- _Task prompt_
Would you please output the data exactly, omitting no line?

- _Data provided_
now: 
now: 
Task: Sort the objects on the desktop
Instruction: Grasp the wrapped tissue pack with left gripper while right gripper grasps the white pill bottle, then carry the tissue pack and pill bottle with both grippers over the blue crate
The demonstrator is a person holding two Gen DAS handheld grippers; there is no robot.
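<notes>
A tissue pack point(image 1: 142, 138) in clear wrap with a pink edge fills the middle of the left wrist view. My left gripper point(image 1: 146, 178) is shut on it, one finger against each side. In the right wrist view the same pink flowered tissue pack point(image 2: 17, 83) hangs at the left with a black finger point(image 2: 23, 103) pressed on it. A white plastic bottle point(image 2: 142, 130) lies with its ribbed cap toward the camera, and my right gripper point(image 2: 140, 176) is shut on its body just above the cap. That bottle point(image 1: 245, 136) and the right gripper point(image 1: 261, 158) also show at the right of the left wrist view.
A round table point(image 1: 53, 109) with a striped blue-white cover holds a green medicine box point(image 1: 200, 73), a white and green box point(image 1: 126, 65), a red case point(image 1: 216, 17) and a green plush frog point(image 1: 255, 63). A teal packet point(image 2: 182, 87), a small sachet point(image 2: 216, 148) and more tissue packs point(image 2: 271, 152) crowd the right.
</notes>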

- _Solution to this problem_
now: 
now: 
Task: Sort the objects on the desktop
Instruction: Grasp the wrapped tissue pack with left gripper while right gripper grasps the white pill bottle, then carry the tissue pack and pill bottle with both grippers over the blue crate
The demonstrator is a person holding two Gen DAS handheld grippers; there is no robot.
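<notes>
A tissue pack point(image 1: 142, 138) in clear wrap with a pink edge fills the middle of the left wrist view. My left gripper point(image 1: 146, 178) is shut on it, one finger against each side. In the right wrist view the same pink flowered tissue pack point(image 2: 17, 83) hangs at the left with a black finger point(image 2: 23, 103) pressed on it. A white plastic bottle point(image 2: 142, 130) lies with its ribbed cap toward the camera, and my right gripper point(image 2: 140, 176) is shut on its body just above the cap. That bottle point(image 1: 245, 136) and the right gripper point(image 1: 261, 158) also show at the right of the left wrist view.
A round table point(image 1: 53, 109) with a striped blue-white cover holds a green medicine box point(image 1: 200, 73), a white and green box point(image 1: 126, 65), a red case point(image 1: 216, 17) and a green plush frog point(image 1: 255, 63). A teal packet point(image 2: 182, 87), a small sachet point(image 2: 216, 148) and more tissue packs point(image 2: 271, 152) crowd the right.
</notes>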

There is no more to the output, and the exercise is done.